Identify and seek out the best partners to compliment your organization’s strengths
Once you’ve identified your goals, it’s time to seek out those partners that could be a good fit – organizations with shared goals and aligned missions and visions that can further amplify your efforts to support the community. If it’s brand awareness you’re after, perhaps a great partner to consider would be someone who’s particularly active on social media and has a broad reach or a large audience with groups where you’re looking to increase your exposure. If the goal of your partnership is perhaps to offer new or enhanced services and programs or to save on administrative costs, brainstorm organizations that have access to tools, resources, and services you may lack. It’s also important to make sure all parties involved offer something of value to the partnership. Strategic partnerships should add benefit to all organizations involved.
Consider the heartbeat of the community
It’s undeniable that at the heart of any nonprofit partnership is the community and those who live, work, and spend time there. These individuals are the best authorities on the needs of the community and should always be consulted when developments and changes are being considered.
Key leaders and core decision makers within those neighborhoods include long-time residents, people in leadership roles at community-based organizations, local business owners, neighborhood associations, and school and church leaders. These are all trusted messengers who represent the interests of their immediate community and are the most important voices when it comes to creating the best possible community impact.
When analyzing which additional stakeholders to bring on board, there needs to be attention to diversity above all – diversity of background, race and ethnicity, experience, and expertise. Partners must be willing to learn from one another, and also ready to share information and disagree openly when needed.
Do an ego check and create a system for review
There are several internal considerations when pursuing a collaboration. Are you willing to engage in negotiations and develop an agreement that spells out all the key roles, responsibilities, and deliverables? Can egos be set aside for the greater good? While one party may be the lead, it shouldn’t dominate the others. It’s also important to consider whether the cultures within each potential partner organization are good matches for each other. Consider practical implementation factors such as organizational structure, staff capacity, operational systems, and governance. What changes, if any, need to be implemented by either party?
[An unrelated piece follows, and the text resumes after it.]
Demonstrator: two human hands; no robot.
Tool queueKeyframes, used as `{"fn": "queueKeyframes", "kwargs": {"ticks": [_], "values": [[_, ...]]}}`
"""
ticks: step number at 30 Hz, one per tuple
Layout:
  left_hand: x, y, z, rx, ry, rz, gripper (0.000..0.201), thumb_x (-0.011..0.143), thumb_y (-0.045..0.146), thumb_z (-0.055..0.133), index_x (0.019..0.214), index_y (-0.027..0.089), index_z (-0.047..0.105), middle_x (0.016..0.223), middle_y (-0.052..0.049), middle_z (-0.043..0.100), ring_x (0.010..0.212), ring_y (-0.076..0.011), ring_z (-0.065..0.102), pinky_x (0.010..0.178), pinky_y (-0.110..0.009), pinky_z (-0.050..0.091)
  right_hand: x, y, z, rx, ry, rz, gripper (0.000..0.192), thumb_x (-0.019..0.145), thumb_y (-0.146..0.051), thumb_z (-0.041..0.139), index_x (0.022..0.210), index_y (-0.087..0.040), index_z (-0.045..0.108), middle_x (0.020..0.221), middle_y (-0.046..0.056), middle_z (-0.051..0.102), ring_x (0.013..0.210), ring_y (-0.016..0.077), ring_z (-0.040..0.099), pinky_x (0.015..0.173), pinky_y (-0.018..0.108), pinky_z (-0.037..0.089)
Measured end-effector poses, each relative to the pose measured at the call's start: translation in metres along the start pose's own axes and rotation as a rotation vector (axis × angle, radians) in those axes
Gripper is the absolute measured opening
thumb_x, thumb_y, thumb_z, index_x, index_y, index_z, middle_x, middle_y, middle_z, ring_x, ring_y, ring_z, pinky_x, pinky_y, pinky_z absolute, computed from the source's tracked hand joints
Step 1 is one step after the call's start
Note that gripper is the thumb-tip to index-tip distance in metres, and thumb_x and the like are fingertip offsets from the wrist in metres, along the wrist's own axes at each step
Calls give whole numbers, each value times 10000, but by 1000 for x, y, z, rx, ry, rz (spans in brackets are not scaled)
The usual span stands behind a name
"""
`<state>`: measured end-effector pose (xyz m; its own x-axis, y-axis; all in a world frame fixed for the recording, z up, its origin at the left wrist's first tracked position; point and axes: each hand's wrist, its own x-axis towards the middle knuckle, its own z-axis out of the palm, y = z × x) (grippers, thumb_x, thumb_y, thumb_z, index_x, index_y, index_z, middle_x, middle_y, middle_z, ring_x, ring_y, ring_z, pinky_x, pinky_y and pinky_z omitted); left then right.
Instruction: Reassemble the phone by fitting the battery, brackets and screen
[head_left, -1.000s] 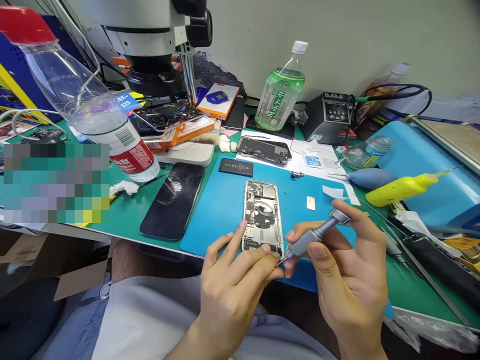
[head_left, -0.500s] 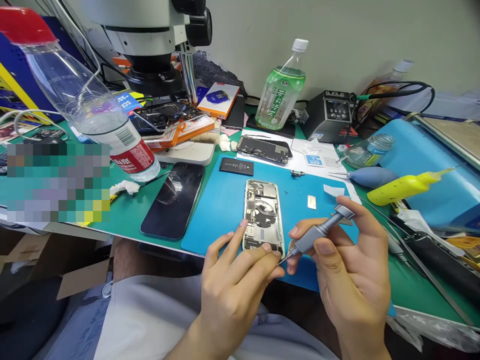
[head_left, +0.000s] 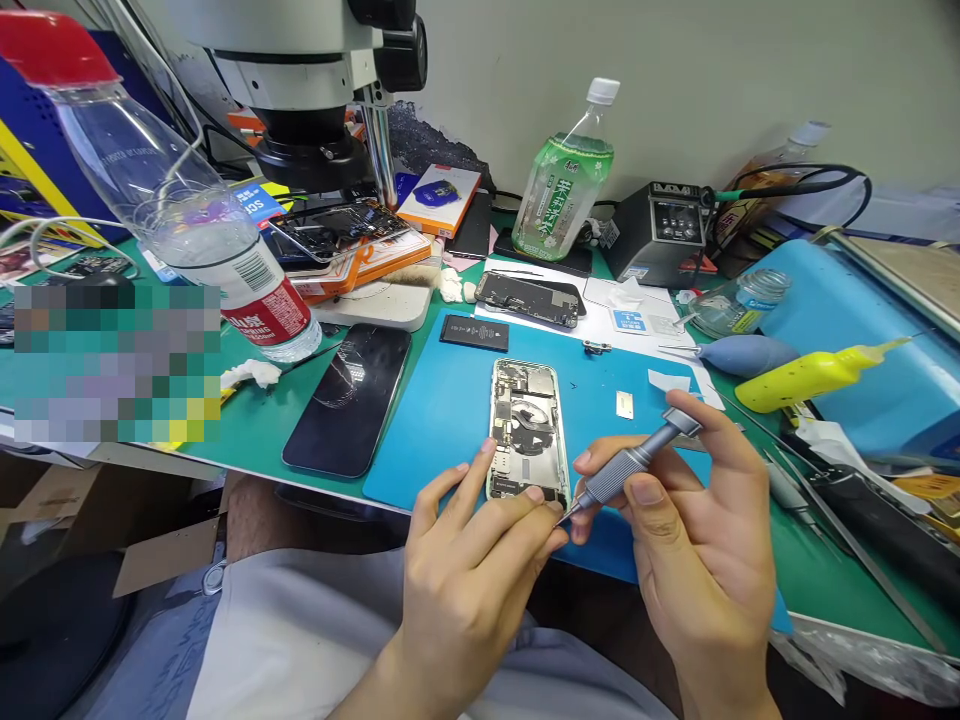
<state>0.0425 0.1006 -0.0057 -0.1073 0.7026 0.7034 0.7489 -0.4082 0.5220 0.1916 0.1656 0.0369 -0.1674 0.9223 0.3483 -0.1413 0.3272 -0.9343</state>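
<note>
An opened phone body (head_left: 525,425) with its insides showing lies on a blue mat (head_left: 442,410) near the table's front edge. My left hand (head_left: 465,590) steadies the phone's near end, thumb and fingers pinched at its lower right corner. My right hand (head_left: 697,560) grips a grey metal screwdriver (head_left: 634,462), its tip down at that same corner beside my left fingertips. A small gold part (head_left: 624,404) lies on the mat just right of the phone.
A dark phone screen (head_left: 349,398) lies left of the mat. A black battery (head_left: 474,333) and another phone board (head_left: 529,298) sit behind. A water bottle (head_left: 187,215), microscope (head_left: 315,80), green tea bottle (head_left: 562,180), soldering station (head_left: 656,235) and yellow squeeze bottle (head_left: 810,375) ring the work area.
The screwdriver and my right hand have shifted very slightly; the handle is tilted a little differently. My left hand and the phone stay put.
</note>
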Motion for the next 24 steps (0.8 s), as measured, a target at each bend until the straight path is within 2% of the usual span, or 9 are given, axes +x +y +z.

In addition, lay out a strategy for evaluating the effectiveness and overall success of the partnership. How often and under what circumstances will you revisit the agreement? What is the length of the partnership required to achieve maximum impact?
Effective partnerships are complex and unique, but they all require open communication, willingness to learn from each other, adjusting when necessary, and measuring key indicators. Nonprofits cannot operate in silos. It’s in collaboration and honest dialogue that we create the biggest change in our community.